### ABOUT THIS EXERCISE
What lines of the data below include the word "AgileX"? Report them by copying each.

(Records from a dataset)
◆ ◆ ◆ ◆ ◆
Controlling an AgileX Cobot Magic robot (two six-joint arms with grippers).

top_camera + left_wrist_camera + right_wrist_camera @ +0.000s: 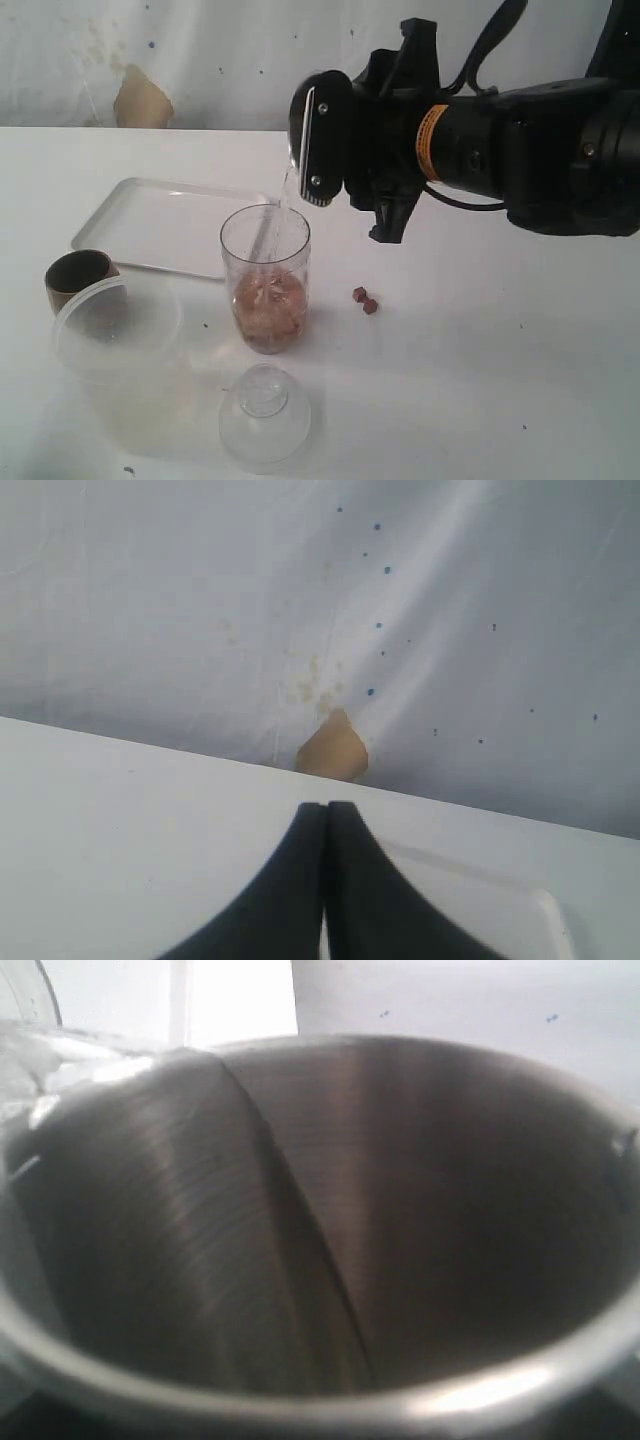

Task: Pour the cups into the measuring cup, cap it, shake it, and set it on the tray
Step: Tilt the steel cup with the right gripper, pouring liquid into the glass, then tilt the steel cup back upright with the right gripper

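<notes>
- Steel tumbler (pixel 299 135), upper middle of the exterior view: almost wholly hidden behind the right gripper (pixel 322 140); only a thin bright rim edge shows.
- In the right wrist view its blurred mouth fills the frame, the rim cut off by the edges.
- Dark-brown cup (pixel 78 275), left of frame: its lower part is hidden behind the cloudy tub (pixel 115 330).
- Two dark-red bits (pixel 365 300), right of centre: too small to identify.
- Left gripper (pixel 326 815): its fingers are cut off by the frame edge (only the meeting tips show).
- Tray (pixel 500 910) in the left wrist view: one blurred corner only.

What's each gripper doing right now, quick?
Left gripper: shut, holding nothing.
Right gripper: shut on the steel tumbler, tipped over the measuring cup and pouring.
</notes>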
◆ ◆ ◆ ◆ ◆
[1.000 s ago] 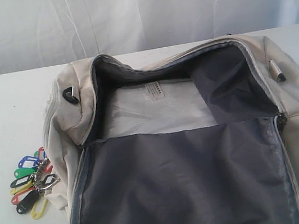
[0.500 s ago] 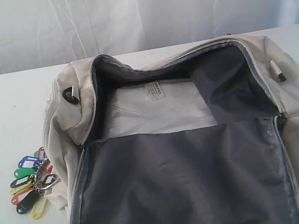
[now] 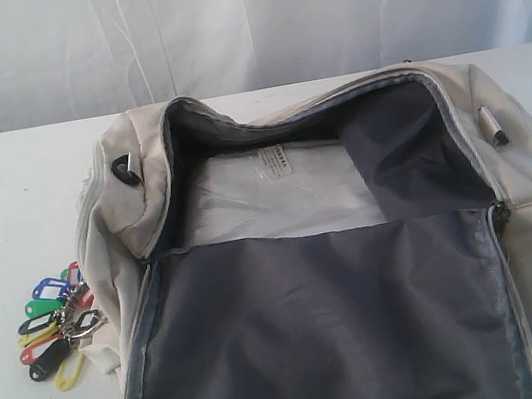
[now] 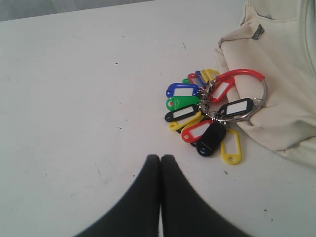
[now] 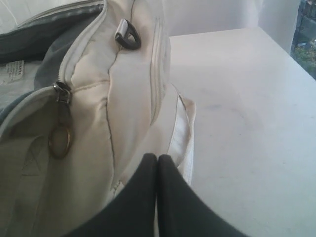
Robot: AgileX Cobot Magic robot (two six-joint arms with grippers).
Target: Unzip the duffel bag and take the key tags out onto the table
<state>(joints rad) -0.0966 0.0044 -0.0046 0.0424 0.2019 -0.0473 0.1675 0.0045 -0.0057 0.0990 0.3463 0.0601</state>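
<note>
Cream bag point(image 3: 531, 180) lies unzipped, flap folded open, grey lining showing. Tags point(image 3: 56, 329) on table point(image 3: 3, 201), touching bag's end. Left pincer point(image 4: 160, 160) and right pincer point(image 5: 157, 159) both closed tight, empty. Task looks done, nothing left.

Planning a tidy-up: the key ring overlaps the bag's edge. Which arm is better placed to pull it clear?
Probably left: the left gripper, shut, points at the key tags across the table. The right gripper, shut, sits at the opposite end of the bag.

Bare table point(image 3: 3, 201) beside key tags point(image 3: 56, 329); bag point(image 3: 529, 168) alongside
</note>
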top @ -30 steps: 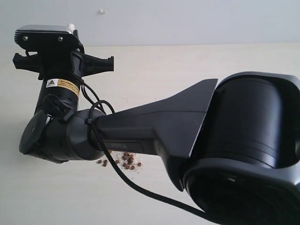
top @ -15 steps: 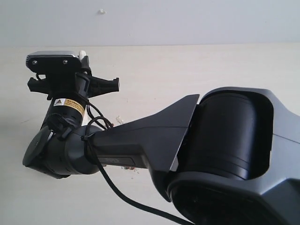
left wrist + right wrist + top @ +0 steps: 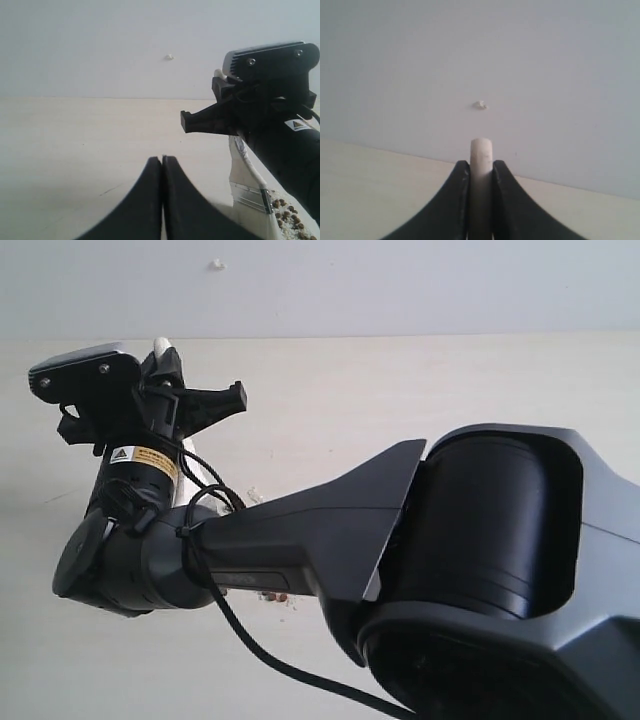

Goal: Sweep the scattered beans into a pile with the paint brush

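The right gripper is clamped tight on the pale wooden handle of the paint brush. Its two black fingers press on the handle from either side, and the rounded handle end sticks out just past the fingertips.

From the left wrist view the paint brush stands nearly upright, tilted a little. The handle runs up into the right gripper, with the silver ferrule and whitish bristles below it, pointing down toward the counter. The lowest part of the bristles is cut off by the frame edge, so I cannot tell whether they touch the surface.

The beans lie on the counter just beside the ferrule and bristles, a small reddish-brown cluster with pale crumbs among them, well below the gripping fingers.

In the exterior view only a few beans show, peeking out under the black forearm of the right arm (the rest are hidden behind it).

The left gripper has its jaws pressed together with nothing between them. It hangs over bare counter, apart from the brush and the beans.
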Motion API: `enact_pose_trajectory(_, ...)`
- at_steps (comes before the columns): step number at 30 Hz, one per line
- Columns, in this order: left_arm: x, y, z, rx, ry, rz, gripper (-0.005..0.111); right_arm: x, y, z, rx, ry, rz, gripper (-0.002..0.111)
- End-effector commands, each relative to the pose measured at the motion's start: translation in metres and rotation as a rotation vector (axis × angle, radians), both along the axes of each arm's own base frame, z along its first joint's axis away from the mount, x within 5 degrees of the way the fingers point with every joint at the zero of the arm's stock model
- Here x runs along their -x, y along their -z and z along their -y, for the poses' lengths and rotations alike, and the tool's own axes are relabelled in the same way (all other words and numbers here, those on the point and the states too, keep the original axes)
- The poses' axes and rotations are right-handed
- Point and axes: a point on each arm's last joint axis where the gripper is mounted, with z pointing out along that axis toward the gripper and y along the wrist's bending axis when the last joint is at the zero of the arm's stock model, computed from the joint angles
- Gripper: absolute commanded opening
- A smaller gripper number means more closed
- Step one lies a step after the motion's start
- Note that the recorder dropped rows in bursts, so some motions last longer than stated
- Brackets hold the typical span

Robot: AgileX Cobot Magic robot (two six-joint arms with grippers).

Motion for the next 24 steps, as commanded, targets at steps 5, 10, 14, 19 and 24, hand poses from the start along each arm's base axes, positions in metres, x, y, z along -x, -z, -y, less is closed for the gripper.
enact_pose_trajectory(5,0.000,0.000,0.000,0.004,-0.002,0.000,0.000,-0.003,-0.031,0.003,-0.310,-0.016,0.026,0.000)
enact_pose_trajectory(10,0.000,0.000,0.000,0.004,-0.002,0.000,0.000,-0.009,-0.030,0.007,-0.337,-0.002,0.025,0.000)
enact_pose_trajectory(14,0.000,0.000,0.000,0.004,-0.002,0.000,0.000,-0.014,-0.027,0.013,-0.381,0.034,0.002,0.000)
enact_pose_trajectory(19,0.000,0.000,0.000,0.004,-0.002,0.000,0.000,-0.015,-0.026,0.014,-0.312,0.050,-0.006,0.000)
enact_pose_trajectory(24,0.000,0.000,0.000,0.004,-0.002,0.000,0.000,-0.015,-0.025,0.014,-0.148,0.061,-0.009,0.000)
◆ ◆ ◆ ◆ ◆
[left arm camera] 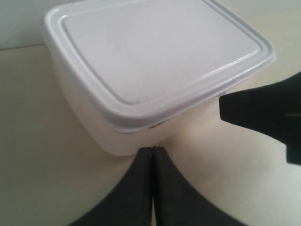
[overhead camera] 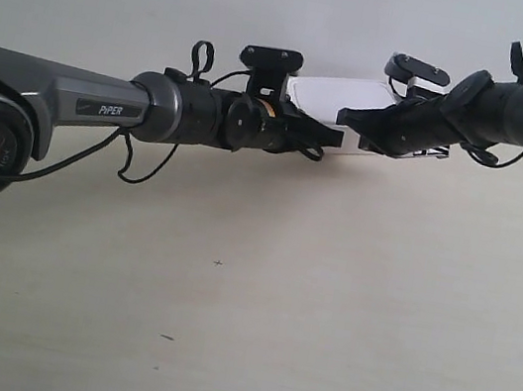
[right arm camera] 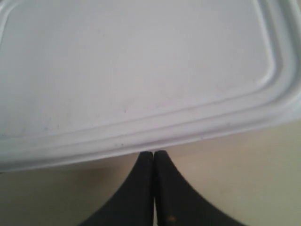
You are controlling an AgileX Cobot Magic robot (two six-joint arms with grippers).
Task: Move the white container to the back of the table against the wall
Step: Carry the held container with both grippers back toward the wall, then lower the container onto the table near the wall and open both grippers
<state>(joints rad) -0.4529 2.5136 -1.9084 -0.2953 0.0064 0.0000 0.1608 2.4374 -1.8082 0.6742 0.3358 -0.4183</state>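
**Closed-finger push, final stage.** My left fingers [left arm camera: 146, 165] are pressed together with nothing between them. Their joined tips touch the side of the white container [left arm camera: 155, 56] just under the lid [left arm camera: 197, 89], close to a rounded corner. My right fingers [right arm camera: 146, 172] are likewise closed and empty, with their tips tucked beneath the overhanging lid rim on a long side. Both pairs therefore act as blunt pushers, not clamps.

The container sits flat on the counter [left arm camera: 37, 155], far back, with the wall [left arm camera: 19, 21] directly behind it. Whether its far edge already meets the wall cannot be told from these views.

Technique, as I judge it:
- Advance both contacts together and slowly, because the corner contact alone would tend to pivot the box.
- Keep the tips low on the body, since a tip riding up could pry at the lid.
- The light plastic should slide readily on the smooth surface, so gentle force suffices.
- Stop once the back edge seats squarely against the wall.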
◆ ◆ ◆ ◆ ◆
### ANSWER SECTION
Controlling an AgileX Cobot Magic robot (two six-joint arms with grippers).
Robot: AgileX Cobot Magic robot (two six-joint arms with grippers).
Robot: AgileX Cobot Magic robot (two six-joint arms with grippers).
You are controlling an AgileX Cobot Magic robot (two six-joint arms with grippers).

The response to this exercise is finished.